Hit-and-run driver charged in death of woman never called Killeen police, instead sought help repairing damaged SUV: affidavit
KILLEEN, Texas (KWTX) - Michael Terrance Sneed, 42, charged in the hit-and-run collision that killed Rasha Kendrick, pulled over after striking the woman with his vehicle, spoke with another driver who also struck the woman on the road, and then told that driver that “he knew someone who could fix his vehicle” before departing the scene without rendering aid, an arrest affidavit states.
Kendrick, 48, was struck by two vehicles in the 4600 block of E. Central Texas Expressway shortly before 1 a.m. on May 1.
Police officers who responded to the scene located the woman lying on the roadway. She was transported to Seton Medical Center Harker Heights Hospital in critical condition. Kendrick succumbed to her injuries, and was pronounced dead at 12:53 a.m. by Justice of the Peace Gregory Johnson.
According to police, a preliminary investigation revealed the woman entered the outside lane of the roadway when the driver of an Infinity M35 sedan traveling eastbound struck her. That driver was identified in court documents as James Ashworth.
Moments later, Sneed struck Kendrick with his Dodge Journey, police said.
Ashworth told police he pulled over and drove onto the entrance to a business in the 5000 block of East Central Texas Expressway. He said a man then pulled over next to him, got out of his vehicle and approached him to speak “about hitting something in the roadway.”
That man, identified in the arrest warrant as Sneed, then told Ashworth that he “knew someone who could fix his vehicle and departed the scene,” the document states.

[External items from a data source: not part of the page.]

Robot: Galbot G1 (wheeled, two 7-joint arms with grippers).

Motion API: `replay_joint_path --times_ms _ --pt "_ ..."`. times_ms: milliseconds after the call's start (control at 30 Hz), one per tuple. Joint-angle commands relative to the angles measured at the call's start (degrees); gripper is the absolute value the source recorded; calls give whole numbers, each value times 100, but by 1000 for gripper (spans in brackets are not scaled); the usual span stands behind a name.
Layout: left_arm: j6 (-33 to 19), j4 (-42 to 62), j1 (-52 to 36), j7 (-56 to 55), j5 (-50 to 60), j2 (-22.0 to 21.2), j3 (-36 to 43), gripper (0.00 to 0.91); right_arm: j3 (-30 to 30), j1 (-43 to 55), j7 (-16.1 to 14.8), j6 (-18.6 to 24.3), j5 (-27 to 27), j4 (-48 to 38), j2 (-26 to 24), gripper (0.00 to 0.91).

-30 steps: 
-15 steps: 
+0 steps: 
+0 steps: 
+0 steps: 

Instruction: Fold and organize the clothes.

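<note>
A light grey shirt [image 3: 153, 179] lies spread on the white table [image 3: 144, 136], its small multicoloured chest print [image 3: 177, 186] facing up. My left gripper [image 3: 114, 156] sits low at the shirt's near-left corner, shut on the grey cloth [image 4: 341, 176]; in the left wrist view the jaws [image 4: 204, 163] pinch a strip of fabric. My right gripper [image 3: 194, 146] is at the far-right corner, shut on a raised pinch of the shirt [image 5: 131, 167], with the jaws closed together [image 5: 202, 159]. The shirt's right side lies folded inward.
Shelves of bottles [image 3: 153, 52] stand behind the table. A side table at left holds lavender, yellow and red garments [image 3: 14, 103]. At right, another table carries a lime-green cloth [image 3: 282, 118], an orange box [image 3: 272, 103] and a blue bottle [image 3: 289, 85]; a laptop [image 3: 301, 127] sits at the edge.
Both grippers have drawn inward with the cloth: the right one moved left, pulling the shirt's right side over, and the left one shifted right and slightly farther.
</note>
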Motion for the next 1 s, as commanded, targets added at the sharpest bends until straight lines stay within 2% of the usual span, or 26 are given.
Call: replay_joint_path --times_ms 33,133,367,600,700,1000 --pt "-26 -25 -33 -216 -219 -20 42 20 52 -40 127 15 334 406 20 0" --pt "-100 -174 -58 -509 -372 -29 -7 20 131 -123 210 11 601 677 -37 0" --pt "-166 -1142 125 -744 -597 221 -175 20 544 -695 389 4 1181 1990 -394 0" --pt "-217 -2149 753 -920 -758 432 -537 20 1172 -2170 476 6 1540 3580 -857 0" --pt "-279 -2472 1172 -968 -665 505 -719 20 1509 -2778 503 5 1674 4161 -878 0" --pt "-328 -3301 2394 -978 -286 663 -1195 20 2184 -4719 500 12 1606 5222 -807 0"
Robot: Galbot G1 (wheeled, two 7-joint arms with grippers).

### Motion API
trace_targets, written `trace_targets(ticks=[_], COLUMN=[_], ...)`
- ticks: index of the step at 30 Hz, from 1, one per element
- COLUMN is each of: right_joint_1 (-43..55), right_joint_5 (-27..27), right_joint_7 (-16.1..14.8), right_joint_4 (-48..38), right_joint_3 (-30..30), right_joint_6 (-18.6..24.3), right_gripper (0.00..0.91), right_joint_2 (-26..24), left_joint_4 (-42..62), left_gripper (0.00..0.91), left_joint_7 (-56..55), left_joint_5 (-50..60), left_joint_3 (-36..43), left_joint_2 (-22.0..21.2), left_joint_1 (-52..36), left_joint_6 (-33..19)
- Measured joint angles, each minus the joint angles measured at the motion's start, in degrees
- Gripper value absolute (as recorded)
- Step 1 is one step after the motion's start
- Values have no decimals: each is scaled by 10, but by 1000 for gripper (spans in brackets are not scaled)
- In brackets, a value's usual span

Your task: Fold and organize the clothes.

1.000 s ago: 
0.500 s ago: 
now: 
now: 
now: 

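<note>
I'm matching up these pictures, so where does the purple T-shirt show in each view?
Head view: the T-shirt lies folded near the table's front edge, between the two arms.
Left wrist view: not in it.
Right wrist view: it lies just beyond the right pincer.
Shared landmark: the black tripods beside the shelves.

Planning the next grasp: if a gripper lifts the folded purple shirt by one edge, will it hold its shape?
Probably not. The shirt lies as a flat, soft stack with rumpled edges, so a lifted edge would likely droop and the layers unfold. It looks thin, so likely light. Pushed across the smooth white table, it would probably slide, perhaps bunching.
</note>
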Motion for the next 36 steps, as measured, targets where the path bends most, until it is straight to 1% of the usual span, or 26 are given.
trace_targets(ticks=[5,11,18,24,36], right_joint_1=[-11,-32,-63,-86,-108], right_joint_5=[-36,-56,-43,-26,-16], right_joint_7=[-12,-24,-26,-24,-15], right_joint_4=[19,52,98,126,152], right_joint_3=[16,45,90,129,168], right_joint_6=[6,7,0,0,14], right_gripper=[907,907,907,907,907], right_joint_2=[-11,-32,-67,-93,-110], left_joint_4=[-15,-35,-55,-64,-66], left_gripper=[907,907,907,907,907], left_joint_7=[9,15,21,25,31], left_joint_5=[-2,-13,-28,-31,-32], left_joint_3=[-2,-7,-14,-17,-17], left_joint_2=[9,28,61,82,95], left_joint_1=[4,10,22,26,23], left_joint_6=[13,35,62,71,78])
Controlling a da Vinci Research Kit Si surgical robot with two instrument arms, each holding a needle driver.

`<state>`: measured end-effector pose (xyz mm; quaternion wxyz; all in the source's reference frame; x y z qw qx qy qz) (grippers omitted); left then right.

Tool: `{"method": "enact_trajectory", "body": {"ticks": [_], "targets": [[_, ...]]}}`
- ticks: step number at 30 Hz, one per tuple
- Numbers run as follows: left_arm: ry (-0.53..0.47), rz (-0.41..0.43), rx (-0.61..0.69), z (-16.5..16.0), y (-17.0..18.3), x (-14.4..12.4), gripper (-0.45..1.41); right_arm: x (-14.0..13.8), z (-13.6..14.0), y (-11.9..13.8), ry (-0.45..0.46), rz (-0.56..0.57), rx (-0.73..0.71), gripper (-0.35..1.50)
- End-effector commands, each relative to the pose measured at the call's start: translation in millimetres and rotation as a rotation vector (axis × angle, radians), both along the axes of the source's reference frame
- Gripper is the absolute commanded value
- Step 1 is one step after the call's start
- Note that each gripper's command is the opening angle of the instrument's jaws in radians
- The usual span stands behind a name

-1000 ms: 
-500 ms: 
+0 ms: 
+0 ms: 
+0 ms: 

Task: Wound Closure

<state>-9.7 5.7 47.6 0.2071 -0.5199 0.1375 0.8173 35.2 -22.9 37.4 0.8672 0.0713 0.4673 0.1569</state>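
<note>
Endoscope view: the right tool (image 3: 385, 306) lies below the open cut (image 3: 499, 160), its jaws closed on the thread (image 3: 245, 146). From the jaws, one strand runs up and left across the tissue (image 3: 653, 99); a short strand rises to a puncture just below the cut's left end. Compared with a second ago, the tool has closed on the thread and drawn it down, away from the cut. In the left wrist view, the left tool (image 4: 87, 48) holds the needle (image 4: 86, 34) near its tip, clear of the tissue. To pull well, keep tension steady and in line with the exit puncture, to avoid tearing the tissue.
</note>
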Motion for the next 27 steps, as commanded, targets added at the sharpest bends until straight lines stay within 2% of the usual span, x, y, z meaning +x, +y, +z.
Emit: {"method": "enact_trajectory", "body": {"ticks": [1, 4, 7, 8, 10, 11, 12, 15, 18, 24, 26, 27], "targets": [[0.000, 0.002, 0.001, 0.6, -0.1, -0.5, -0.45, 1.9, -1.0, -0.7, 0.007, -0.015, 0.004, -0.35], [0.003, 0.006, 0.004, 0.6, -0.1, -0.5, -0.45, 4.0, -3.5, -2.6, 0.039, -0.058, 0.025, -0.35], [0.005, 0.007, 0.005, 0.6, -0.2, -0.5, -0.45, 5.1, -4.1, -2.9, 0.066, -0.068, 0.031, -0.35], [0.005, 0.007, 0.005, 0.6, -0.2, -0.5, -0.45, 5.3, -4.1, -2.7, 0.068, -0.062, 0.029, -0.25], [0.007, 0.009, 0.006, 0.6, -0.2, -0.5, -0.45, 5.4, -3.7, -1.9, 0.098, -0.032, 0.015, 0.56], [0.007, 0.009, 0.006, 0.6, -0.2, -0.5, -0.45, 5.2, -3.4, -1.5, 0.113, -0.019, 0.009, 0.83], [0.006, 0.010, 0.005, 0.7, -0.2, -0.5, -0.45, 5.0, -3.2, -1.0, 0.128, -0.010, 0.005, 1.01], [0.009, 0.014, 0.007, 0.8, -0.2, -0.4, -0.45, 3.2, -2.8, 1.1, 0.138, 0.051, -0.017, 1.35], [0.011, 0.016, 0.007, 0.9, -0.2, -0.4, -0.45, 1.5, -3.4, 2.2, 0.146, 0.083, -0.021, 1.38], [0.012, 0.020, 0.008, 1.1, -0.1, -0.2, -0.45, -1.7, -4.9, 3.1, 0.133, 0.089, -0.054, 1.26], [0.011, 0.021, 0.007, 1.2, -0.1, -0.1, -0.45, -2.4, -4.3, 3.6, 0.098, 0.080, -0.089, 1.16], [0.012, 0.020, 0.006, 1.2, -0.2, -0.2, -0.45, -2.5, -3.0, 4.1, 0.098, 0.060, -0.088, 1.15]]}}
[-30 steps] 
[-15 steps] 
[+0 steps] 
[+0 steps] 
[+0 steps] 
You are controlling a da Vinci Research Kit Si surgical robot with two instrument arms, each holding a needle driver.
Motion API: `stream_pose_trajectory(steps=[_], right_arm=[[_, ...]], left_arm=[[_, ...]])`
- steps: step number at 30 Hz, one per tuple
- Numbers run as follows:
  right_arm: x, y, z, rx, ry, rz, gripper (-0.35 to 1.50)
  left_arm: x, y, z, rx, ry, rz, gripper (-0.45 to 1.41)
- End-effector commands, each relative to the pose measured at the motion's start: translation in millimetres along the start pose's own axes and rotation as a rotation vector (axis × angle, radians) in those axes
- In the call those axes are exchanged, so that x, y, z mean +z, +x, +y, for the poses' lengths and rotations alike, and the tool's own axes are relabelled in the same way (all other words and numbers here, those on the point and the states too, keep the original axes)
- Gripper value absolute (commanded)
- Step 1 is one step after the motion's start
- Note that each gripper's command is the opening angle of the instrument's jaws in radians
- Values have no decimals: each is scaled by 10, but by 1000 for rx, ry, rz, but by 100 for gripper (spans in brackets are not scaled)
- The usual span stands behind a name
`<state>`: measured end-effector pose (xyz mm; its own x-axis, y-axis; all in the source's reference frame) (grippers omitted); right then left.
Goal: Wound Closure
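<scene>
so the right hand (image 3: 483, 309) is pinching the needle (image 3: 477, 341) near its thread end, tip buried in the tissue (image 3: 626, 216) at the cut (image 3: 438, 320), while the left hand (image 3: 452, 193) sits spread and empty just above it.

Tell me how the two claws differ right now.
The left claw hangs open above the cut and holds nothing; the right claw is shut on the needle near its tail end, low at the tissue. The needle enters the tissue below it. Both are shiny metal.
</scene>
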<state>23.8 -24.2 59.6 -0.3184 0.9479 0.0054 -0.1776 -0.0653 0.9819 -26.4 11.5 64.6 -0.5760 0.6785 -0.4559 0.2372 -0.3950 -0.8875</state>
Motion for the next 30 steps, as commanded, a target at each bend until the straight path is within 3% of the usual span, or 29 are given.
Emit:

Police said officers and paramedics were arriving at the scene - or were already at the scene - with their lights and sirens on, “well within the view of James Ashworth and (Sneed).” Ashworth returned to the scene to the speak with police and provide his information. The other driver, identified in the document as Sneed, did not, police said.
Investigators said a surveillance camera near the scene of the collision recorded images of Sneed exiting and re-entering the Dodge Journey when Sneed pulled over to speak with Ashworth.
Soon after those images were released to the public, a man showed up at the Killeen Police Department on May 3 to tell detectives that Sneed called him and told him he was in an accident in his Dodge Journey and “that he had hit something on the highway,” the document states.
Sneed reportedly asked the man for help repairing his Dodge Journey. When the man inspected the vehicle, he noticed the front bumper, radiator, and undercarriage were damaged.
Police obtained a warrant and seized Sneed’s Dodge Journey as evidence. A detective “observed pieces of flesh and blood underneath the right side of Sneed’s vehicle, along with dry blood around the muffler’s heatshield,” police wrote in the affidavit.
Detectives spoke with Sneed, who repeatedly told them “he knew he struck an object in the roadway” and acknowledged he saw police officers and paramedics at the scene of the accident, the affidavit states.
“Sneed said whatever ‘it’ was that was struck, police were grabbing ‘it,’” the warrant states, adding Sneed told detectives he did approach police officers at the scene because he did not “want to deal with his insurance company.”
Detectives later learned Sneed’s liability insurance for the vehicle was expired.
“At no point did Michael (Sneed) make contact with officers on the scene, call emergency services, or the Killeen Police Department,” a detective wrote in the affidavit, “Sneed admitted that he did not return to the actual location of the crash.”
The case was sent to the Bell County District Attorney’s office, and Sneed was charged with accident involving injury or death.
A warrant was issued by Justice of the Peace Gregory Johnson and Sneed surrendered at the Bell County Jail on June 26, 2023.
He is no longer listed in online jail records.